Il pellegrino che inventò l’inglese.

Pittoresca! Questa la mia impressione quando ho visto la prima volta Canterbury, città a sud est dell’Inghilterra, nel Kent, con strade e vicoli incantevoli, ricca di colori, con negozi e mercatini che giungono fino al cuore della città che fa da sfondo alla meravigliosa Cattedrale. Qui Storia e Letteratura si fondono armoniosamente, rievocando l’arrivo di S. Agostino nel 597 per rievangelizzare le terre britanniche; ma ancora di più evoca la diatriba tra il re Henry II e l’arcivescovo Thomas Becket, sfociata nell’assassinio del religioso proprio dentro la cattedrale (1170) e seguita dalla canonizzazione dello stesso (1173).

Canterbury panorama
Canterbury city
Cattedrale di Canterbury

Hey, dico a voi! Cosa aspettate ad entrare? Venite a vedere in mezzo a tante meraviglie architettoniche il Martyrdom, ovvero il luogo in cui l’arcivescovo fu assassinato dai quattro cavalieri per ordine del re. Andiamo avanti, voglio mostrarvi la Trinity Chapel, vedete quel cero sul suolo? Sta ad indicare il luogo dove fu sepolto Becket e che per diversi secoli fu meta di migliaia di pellegrini; il sepolcro fu poi rimosso per ordine del re Henry VIII, in seguito allo scisma con la chiesa cattolica romana e la nascita della chiesa anglicana (tipo tosto quel re!) Capisco che la visita alla cattedrale vi sta incantando, ma vi suggerisco di fare in fretta perché voglio portarvi in un posto davvero sfizioso! I pellegrinaggi alla tomba di St. Thomas Becket ispirarono infatti il grande autore inglese Geoffrey Chaucer, che compose il suo capolavoro “The Canterbury Tales”, proprio partendo da una cornice letteraria radicata nella Storia: ventinove pellegrini e l’autore-personaggio si incontrano infatti al Tabard Inn per intraprendere il pellegrinaggio da Londra a Canterbury e, durante il percorso, si cimentano in una gara letteraria di racconti che sono poi il vero oggetto dell’opera.

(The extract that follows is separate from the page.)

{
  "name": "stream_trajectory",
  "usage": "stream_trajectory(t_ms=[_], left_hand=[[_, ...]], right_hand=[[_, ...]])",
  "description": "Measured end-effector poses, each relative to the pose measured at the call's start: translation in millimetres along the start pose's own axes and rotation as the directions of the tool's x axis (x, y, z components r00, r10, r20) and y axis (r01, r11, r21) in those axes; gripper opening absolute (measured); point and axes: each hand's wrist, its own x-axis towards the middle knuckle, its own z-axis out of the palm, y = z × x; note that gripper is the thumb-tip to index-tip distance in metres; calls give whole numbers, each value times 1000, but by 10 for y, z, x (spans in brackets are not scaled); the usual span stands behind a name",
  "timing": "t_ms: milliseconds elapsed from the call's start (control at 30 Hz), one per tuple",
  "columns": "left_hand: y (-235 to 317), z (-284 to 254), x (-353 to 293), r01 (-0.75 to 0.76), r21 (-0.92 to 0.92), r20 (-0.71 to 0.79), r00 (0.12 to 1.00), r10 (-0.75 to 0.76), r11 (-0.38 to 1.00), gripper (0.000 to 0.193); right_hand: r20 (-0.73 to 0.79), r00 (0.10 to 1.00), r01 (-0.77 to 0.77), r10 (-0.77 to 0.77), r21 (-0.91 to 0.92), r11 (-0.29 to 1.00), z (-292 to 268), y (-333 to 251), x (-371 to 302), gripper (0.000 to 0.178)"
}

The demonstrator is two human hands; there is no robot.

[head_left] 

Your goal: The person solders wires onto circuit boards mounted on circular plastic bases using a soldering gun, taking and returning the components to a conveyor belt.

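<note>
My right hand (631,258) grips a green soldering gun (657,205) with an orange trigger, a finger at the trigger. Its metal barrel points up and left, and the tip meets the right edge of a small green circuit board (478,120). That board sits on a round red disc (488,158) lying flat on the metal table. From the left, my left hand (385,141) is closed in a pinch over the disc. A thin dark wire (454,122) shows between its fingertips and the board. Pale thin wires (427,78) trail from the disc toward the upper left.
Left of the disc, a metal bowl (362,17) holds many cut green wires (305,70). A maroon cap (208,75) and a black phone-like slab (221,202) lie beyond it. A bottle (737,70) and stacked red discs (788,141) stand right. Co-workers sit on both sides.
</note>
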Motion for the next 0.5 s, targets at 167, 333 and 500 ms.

Cattedrale di Canterbury interno: Martyrdom
Cattedrale di Canterbury interno: Trinity Chapel
Cattedrale di Canterbury interno: cero commemorativo per T. Becket

Quindi, adesso che siete usciti dalla Cattedrale seguitemi fino a St Margareth Street…ecco siamo arrivati: The Canterbury Tales Attraction! C’è un biglietto da pagare di 8 sterline circa, ma vi assicuro che ne vale la pena: l’antica chiesa di Santa Margherita ospita infatti una riproduzione dell’opera di Chaucer, riproponendo il percorso dei pellegrini, con stanze e personaggi di cera che riproducono i vari racconti, accompagnati da una guida in abiti dell’epoca, dall’ingresso, che appunto riproduce il Tabard Inn, lungo tutto il cammino. La guida, che funge da Cicerone, parla in inglese, ma i visitatori possono usufruire anche di un’audio-guida disponibile in diverse lingue, quindi che aspettate? Iniziamo il tour, sarà un’esperienza entusiasmante attraverso gli odori dell’Inghilterra medievale e vi farà rivivere ciò che è stato culla della letteratura inglese.

The Canterbury Tales Attraction
Il Tabard Inn: stanze e personaggi di cera
il Tabard Inn: stanze e personaggi di cera

Non a caso Chaucer è considerato “il padre della lingua e della letteratura inglese”, poiché in un periodo in cui il francese era la lingua ufficiale della cultura e la gente comune parlava differenti dialetti di origine anglo-sassone, lui creò una lingua nazionale, codificando il dialetto prevalentemente parlato a Londra e facendone un modello unitario da seguire. Il fatto che poi abbia usato proprio questa lingua (che appunto prenderà il nome di Middle English) per scrivere il suo capolavoro, ha fatto sì che nascesse la prima opera letteraria in inglese.